All too often, when I share my professional opinion with a client about their anxious dog or cat, I get a response that goes a little something like this – ‘You know, I thought so’. Over the years, I’ve noticed that a lot of people are quite attuned to their animals’ needs, but just don’t trust their own instincts.
You know so much more than you think you know. Trusting your intuition can be tricky, I know. So many of us have moments when we just know or get a feeling about something, and then dismiss it. The good news is that there’s a trick to trusting your gut: meditation.
Now I know what you’re thinking and no, this doesn’t mean you have to sit in one position for five hours. I don’t know about you, but I don’t have time for that. Here’s what I suggest instead: start small. Take five minutes in the morning just for you. Throw on some relaxing music, maybe sit and have a cup of tea. Breathe. Pause. Try focusing on the taste of the tea and how smooth the cup feels in your hand.
If you have kids that get up at the crack of dawn and don’t have that luxury, try taking deep breaths at red lights on your drive to work. Stare at your hands on the wheel for a minute after you’ve parked and just be there. One minutes is better than none and five minutes can change your life. The idea is that you pause and get really present with yourself and your surroundings. Soon you’ll feel the difference between an intuitive thought and that annoying voice in your head that just won’t stop chatting.

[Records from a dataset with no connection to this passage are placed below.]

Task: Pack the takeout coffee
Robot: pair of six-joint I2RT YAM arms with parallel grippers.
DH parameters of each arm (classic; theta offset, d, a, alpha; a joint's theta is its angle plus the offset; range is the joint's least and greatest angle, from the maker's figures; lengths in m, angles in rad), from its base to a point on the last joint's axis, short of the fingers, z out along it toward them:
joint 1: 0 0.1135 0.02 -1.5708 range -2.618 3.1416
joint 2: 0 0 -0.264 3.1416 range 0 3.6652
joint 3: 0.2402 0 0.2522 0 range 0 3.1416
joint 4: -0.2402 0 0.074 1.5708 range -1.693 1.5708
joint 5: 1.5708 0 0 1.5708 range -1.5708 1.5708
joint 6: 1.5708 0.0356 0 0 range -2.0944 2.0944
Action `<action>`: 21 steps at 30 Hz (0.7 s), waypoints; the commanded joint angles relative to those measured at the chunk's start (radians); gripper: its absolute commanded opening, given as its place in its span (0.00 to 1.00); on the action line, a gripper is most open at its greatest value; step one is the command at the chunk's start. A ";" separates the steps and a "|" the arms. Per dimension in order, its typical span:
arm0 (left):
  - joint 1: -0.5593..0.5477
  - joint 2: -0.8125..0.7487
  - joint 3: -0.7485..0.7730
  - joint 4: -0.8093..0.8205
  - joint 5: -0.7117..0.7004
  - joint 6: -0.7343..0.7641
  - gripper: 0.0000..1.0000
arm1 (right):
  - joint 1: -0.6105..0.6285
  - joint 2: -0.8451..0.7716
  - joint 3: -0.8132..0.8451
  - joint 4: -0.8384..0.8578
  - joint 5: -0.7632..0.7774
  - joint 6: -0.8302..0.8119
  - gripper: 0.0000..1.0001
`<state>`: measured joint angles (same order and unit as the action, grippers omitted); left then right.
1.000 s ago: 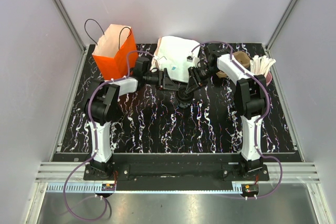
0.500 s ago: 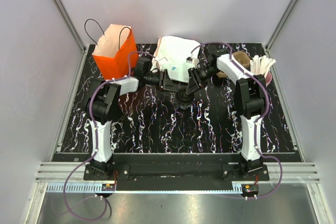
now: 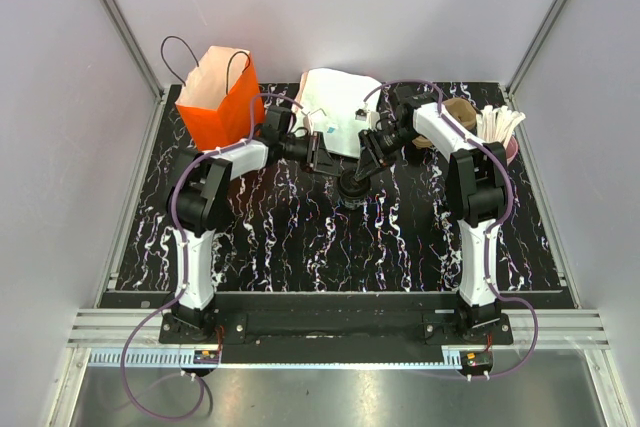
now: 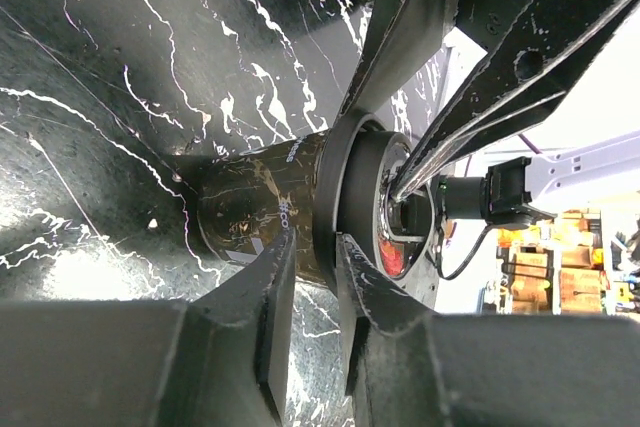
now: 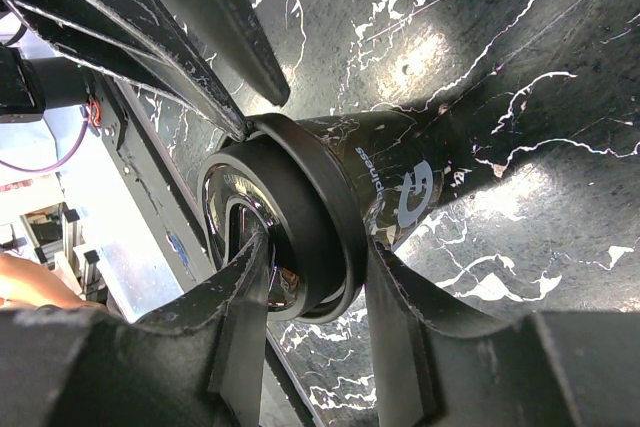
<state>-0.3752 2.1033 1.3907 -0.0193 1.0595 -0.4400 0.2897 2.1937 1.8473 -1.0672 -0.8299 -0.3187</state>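
The takeout coffee (image 3: 352, 187), a small black cup with a black lid (image 4: 352, 197), stands upright mid-table between both arms. My right gripper (image 5: 315, 247) is shut on its top, with one finger on the lid's glossy face and the other under the lid's rim against the printed wall (image 5: 400, 187). My left gripper (image 4: 315, 247) reaches in from the opposite side. Its jaws are narrow, and their tips pinch the lid's rim where it meets the cup wall (image 4: 250, 217). In the top view the left gripper (image 3: 328, 165) and the right gripper (image 3: 364, 169) meet over the cup.
An orange paper bag (image 3: 215, 97) with handles stands open at the back left. A white bag (image 3: 335, 107) lies flat behind the grippers. A brown cup (image 3: 456, 113) and a pink cup of white sticks (image 3: 502, 129) stand at the back right.
My left gripper's jaws have narrowed onto the lid's rim, and the arm has shifted slightly right. The right arm and the cup have stayed put.
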 commanded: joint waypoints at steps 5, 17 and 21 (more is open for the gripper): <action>-0.039 0.103 0.014 -0.189 -0.219 0.161 0.21 | 0.023 0.009 -0.037 0.007 0.075 -0.045 0.18; 0.018 -0.009 0.025 -0.071 -0.084 0.069 0.59 | 0.028 0.018 -0.008 -0.037 0.049 -0.117 0.17; 0.018 -0.022 0.042 -0.087 -0.079 0.075 0.59 | 0.038 0.035 0.045 -0.102 0.035 -0.172 0.16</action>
<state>-0.3664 2.1159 1.4292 -0.1265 1.0210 -0.3756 0.2924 2.1914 1.8526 -1.0954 -0.8326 -0.3870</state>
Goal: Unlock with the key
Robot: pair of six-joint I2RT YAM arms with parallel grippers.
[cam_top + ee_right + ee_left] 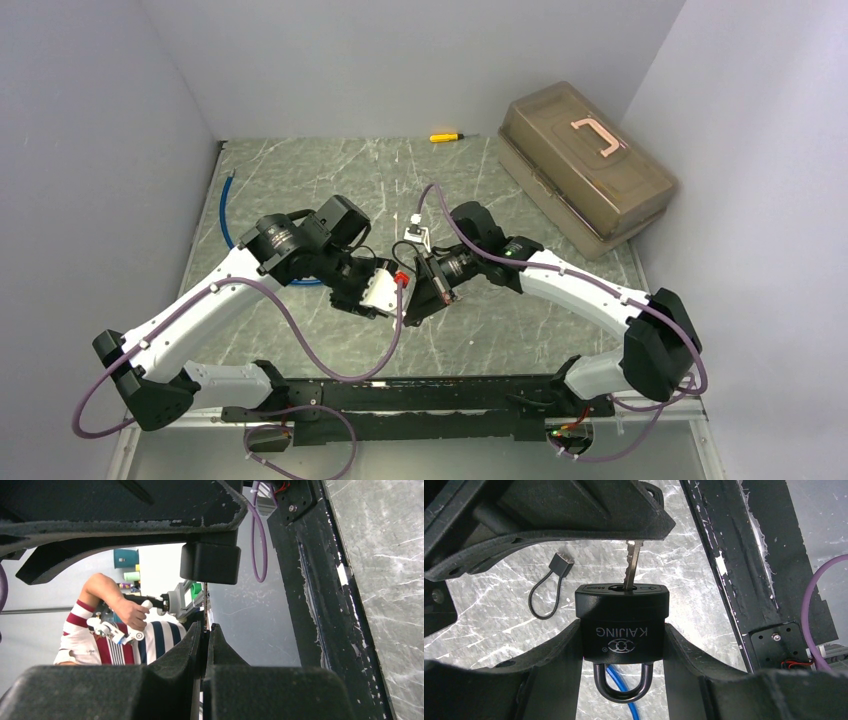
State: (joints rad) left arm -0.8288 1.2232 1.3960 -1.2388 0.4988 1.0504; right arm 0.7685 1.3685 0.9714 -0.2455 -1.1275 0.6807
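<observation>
My left jaws clamp the padlock (622, 630). My right jaws, nearly shut, pinch the key (631, 565), its tip in the padlock.

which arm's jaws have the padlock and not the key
The left arm: its jaws clamp the sides of the black padlock body. The right arm has its jaws shut on the key, whose blade stands in the keyhole.

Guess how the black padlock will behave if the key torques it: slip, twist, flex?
Probably rigid and heavy for its size: the padlock has a solid-looking body and a metal shackle. It may twist in the grip, since the left gripper has its fingers clamped only on its smooth, rounded sides. Unlikely to roll if dropped; its faces look flat.
</observation>
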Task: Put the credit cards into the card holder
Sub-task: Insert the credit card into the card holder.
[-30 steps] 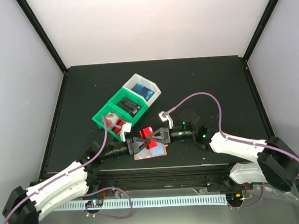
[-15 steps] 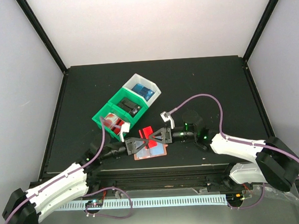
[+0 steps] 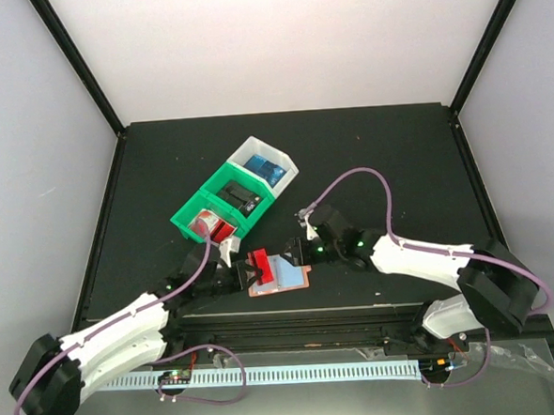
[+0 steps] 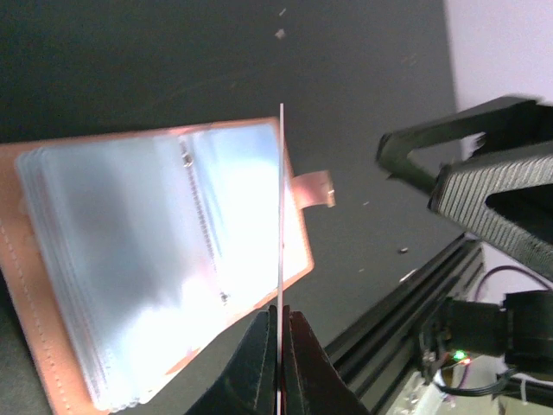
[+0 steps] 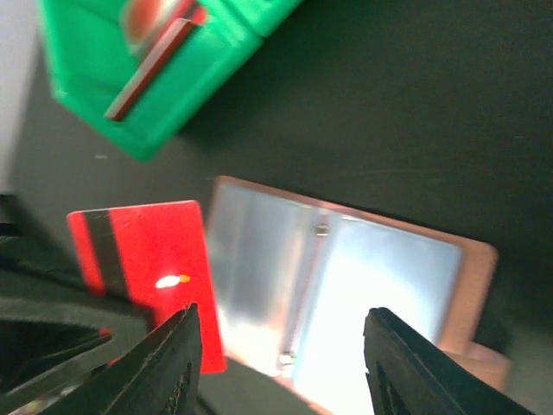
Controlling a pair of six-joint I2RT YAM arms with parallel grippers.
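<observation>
The left gripper (image 4: 280, 339) is clamped on the near edge of a red card (image 5: 147, 259) and carries it on edge, so the left arm alone has the task's thing. The holder (image 3: 287, 276) lies open and flat on the table, just right of that gripper, with its long axis running left to right and its clear sleeves (image 4: 147, 259) facing up. The card stands over the holder's left end. The coming move turns on this: the card's free edge has to be tipped down and slid rightward along the holder's length into a sleeve mouth.

The right gripper (image 5: 281, 316) hovers over the holder's far right part, jaws spread wide and nothing between them. It looks well placed to pin the holder down.

The left wrist view shows the card only as a thin line crossing the sleeves, with the tab (image 4: 313, 188) beyond it. It does not show how far the card stands above the plastic. The right wrist view gives the card's broad red face and dark stripe beside the left leaf, apparently not yet in any sleeve.

Farther off sit the green bin (image 3: 185, 217), with more red inside, and behind it the white bin (image 3: 251, 149).
</observation>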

So how does all this help your animal? As you make room to pause and connect with yourself, you start to build self-trust. The more you trust yourself, and the more space you make for a moment or two of inner quiet, the more likely you are to trust your random gut feelings that don’t seem to make linear, logical sense. The next time you have an intuitive feeling or thought about what might be going on for your four-legged friend, you might be more inclined to explore it. And you know what? It could be the very thing that changes everything.